A good performance comparision C and Rust


#1

Hi, I’m discussing about Rust with my Computer Science professor, can anybody share with me a good performance comparision between C and Rust to show it to him?

Thanks.


#2

I googled “rust benchmark” and found this http://benchmarksgame.alioth.debian.org/u64q/rust.html


#3

I heard that one is pretty bad because the way it’s done and because it’s focused in mature libraries and not the language itself.


#4

It makes little sense to compare Rust vs C with respect to performance, because you can write the exact equivalent of C code in Rust and get the same performance (That’s like comparing C vs C++ for performance). What you can compare is idiomatic Rust vs idiomatic C, and there Rust still has cases where it performs worse than C, but it also has cases where it outperforms C. These cases are eliminated one by one. As you can see here, There have been > 300 closed issues tagged with the slow label, and there are still around 60 open issues.

The cases where Rust outperforms C are those, where C needs to be conservative with optimizations, e.g. because it has two pointers through which it modifies memory, but doesn’t know whether they point to the same object or to different objects. Rust on the other hand knows that it will never have two pointers to the same memory, and thus can optimize that case more aggressively.


#5

We should also compare Rust with Fortran code :slight_smile:


#6

Oh, your right, thank you for the answer.

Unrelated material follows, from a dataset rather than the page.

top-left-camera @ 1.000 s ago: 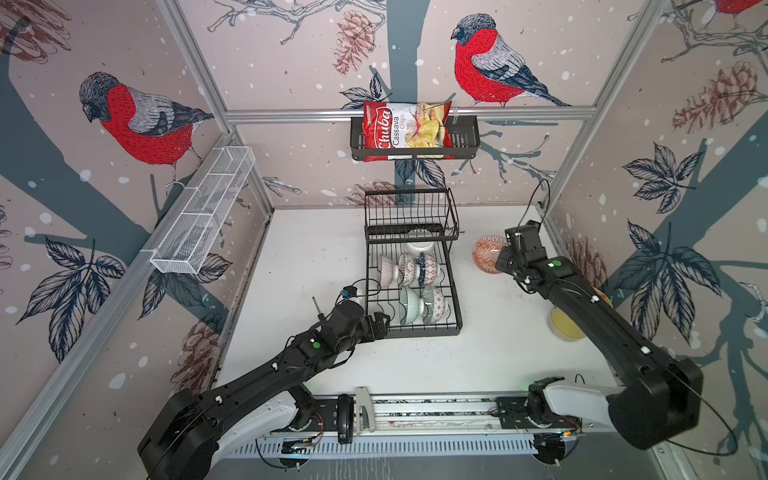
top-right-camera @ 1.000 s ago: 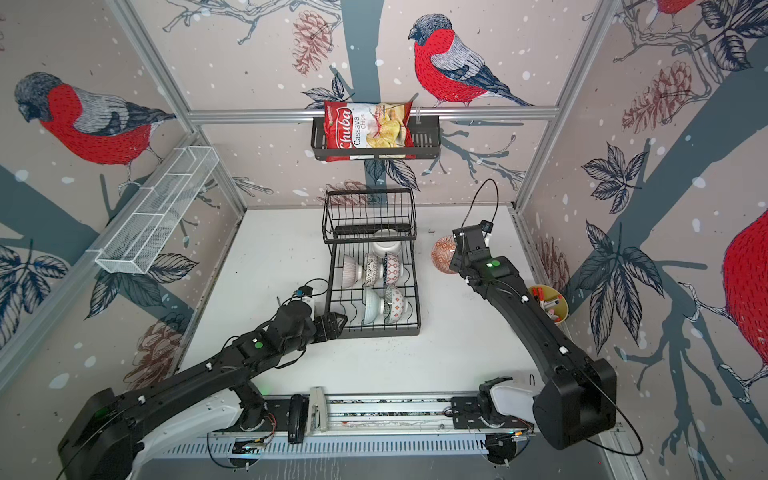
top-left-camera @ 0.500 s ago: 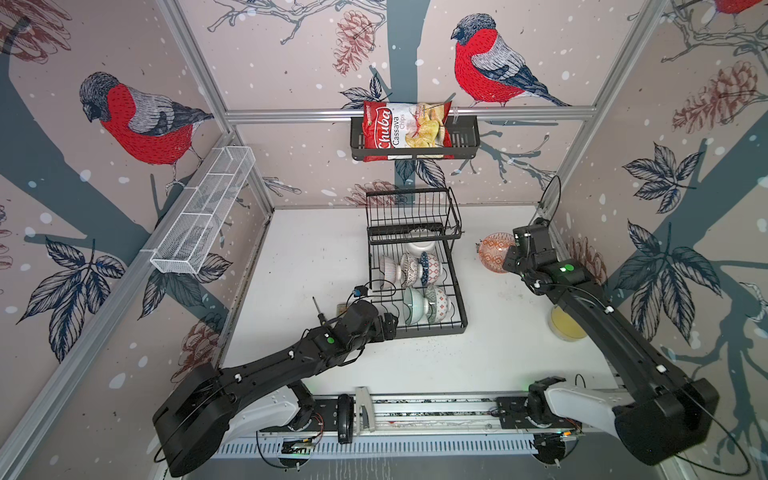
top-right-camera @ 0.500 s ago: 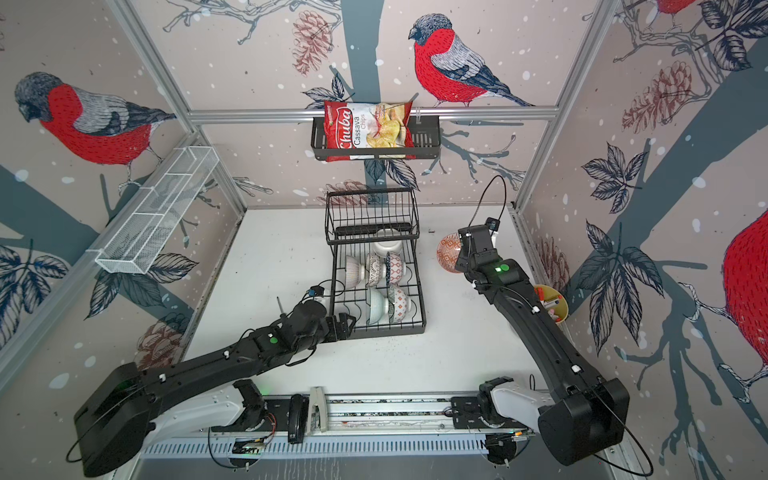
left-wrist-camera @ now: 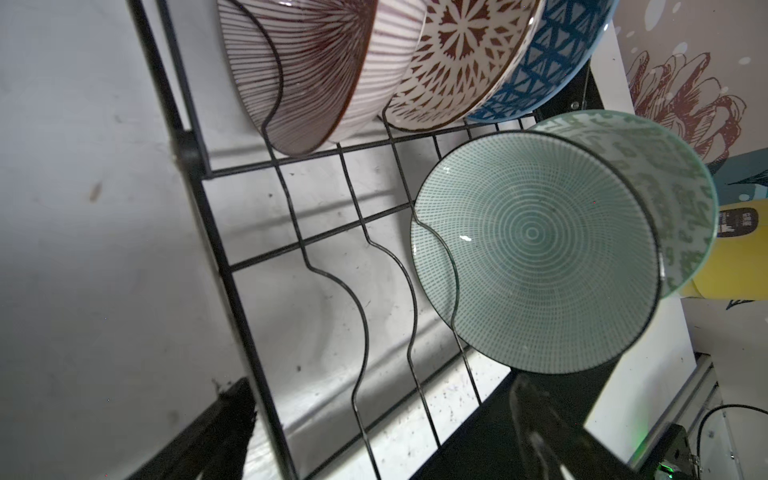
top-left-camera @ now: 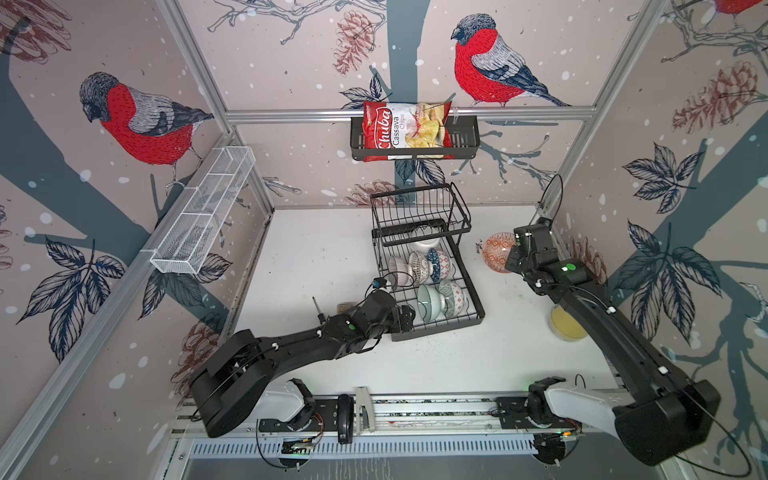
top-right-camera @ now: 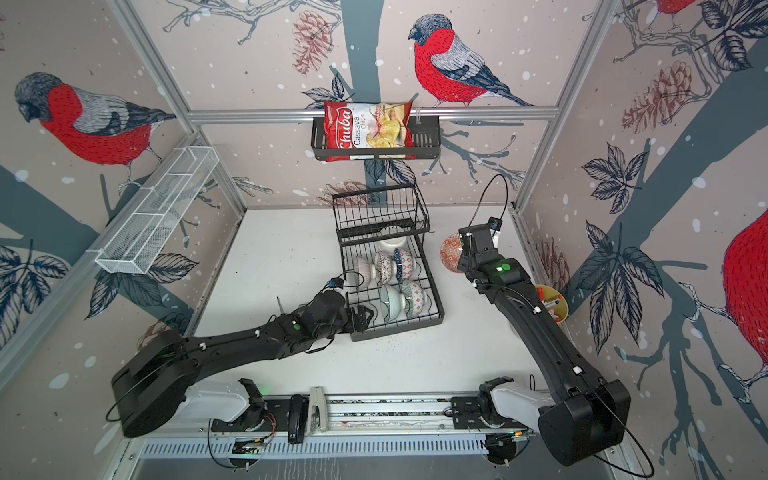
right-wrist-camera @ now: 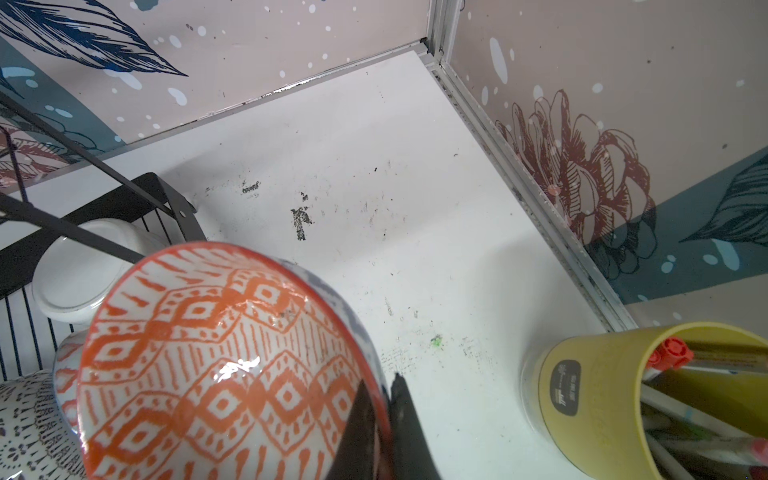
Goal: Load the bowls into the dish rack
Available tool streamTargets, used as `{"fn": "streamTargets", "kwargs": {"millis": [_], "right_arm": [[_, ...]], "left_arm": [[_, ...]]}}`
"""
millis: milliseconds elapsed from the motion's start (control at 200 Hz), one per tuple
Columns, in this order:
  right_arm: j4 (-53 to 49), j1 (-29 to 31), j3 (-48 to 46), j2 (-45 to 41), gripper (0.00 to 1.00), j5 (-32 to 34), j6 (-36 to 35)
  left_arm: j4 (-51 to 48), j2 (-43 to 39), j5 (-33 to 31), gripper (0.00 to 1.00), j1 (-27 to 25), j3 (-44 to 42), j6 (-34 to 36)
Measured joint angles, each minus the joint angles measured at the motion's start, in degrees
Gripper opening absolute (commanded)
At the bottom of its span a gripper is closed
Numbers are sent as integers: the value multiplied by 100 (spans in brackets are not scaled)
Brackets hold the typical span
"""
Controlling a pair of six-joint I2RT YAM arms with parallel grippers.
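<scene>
The black dish rack (top-left-camera: 478, 316) (top-right-camera: 437, 322) stands mid-table with several patterned bowls on edge in its lower grid and a white bowl (right-wrist-camera: 79, 270) at the back. My left gripper (top-left-camera: 405, 320) (top-right-camera: 361, 318) (left-wrist-camera: 376, 386) is open and empty at the rack's near-left corner, over bare slots (left-wrist-camera: 361, 299) beside a teal bowl (left-wrist-camera: 536, 257). My right gripper (top-left-camera: 515, 253) (right-wrist-camera: 384, 386) is shut on the rim of an orange-patterned bowl (top-left-camera: 494, 251) (top-right-camera: 450, 253) (right-wrist-camera: 216, 353). It holds the bowl tilted, just right of the rack.
A yellow pot of markers (top-left-camera: 567, 326) (right-wrist-camera: 623, 399) stands by the right wall, close to the right arm. A black basket with a chips bag (top-left-camera: 415, 133) hangs on the back wall. A white mesh shelf (top-left-camera: 203, 220) runs along the left wall.
My left gripper has moved right, up to the rack's near-left corner. The right gripper and its orange bowl have shifted slightly to the right.
</scene>
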Motion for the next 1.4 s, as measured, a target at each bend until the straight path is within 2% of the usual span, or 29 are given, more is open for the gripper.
{"fn": "streamTargets", "kwargs": {"millis": [385,785,1001,1401], "right_arm": [[-127,144,0,4,0,153,0],[-232,656,-28,11,0,415,2],[-420,1060,101,11,0,669,2],[-474,2162,188,181,0,1108,2]], "left_arm": [[334,1054,511,94,-74,778,227],[372,1414,656,94,-74,1093,387],[369,1134,555,94,-74,1093,544],[704,-175,-11,95,-90,439,774]]}}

But, is true that Rust need more memory than C? Why? I heard that is something related with Jemalloc.

Regards.


#7

Jemalloc is faster and more memory efficient afaik, but it will consume more memory initially, because it builds some database.

That said, you can replace the allocator with any allocator, even the system allocator which C often uses:

https://doc.rust-lang.org/book/custom-allocators.html


#8

Here are two interesting comparisons of Rust vs C++


#9

Maybe what you heard is wrong?

Can you figure that out?

http://benchmarksgame.alioth.debian.org/sometimes-people-just-make-up-stuff.html


#10

Forgive me but not mean to offend. I just try to compare opinions, at no time I say that is correct.

Regards.


#11

No offence taken. Your Computer Science professor will probably expect you to explain whatever you show them.


#12

What you probably heard was that Rust builds bigger binaries by default because it statically links jemalloc into the binary. There’s an overhead of something like 100kb for every binary because of this; this doesn’t matter for most use cases, and you can dynamically link the system allocator instead if you need to.


igouy valiantly defends the benchmark game whenever it is discussed anywhere on the internet, but it is inherently limited in its relevance to comparing languages. It presents a comparison of what programmers can create in a language by micro-optimizing and tuning their source to solve that problem - it therefore compares the language’s performance maxima, with a significant factor being that languages’ users sum interest in providing tuned implementations for its problems. It is inverted from the normal situation: the resources to solve the problem exceed the problem requirements.

What the language game does not compare is the performance of two idiomatic codebases created in a more normal programming environment (with factors like shifting requirements, large code bases, growing technical debt, and insufficient resources for completing all requirements fully and properly). This seems like an impossible scenario to artificially reproduce and compare - instead we are left with comparing the known limitations of the language in order to estimate its performance. So we know that Rust has a comparable runtime to C and has access to an optimizer in the same class as C’s optimizers. From this we can infer that the performance of idiomatic Rust should be of the same order as the performance of idiomatic C.

I really hesitate to post this, because I am not interested in ‘debating’ it as I have seen anyone who ‘criticizes’ this website inevitably have to do - but there it is. And this isn’t even criticism - there is no actionable way I can see the benchmarks game could be more representative of language performance than it is. This is just inherently unrepresentable.


#13

It is certainly true that I try to encourage people to read what is actually said on the website.

What is actually said on the website should give the impression that comparison between programming languages IS inherently limited.

Does the website mis-represent the comparison?

"Will your toy benchmark program be faster if you write it in a different programming language? It depends how you write it!

We want easy answers, but easy answers are often incomplete or wrong. You and I know, there’s more we should understand…"

footnote:

Without “‘debating’ it” aren’t we left with – I’m right your wrong ?


#14

[moderator note: let’s not derail this thread any further into another pro/con of benchmarksgame, please.]


#15

It’s not even an “I’m right you’re wrong” scenario–you two actually seem to be in agreement. You seem to be getting a bit defensive about points that, as you note, are already explicit on the website itself. So can we just say “yep, everyone agrees those are good considerations to keep in mind” and move on?


#16

Perhaps we were all aware of that, perhaps not.


#17

I thought that rustc stopped passing the noalias metadata to llvm due to some bugs. Without this I expect LLVM’s reasoning of IR generated from both Rust and C to be very similar with respect to aliasing.


#18

More info here. You’re right, but my statement still holds. Rust can optimize more aggressively, and it might do so (again) in the future.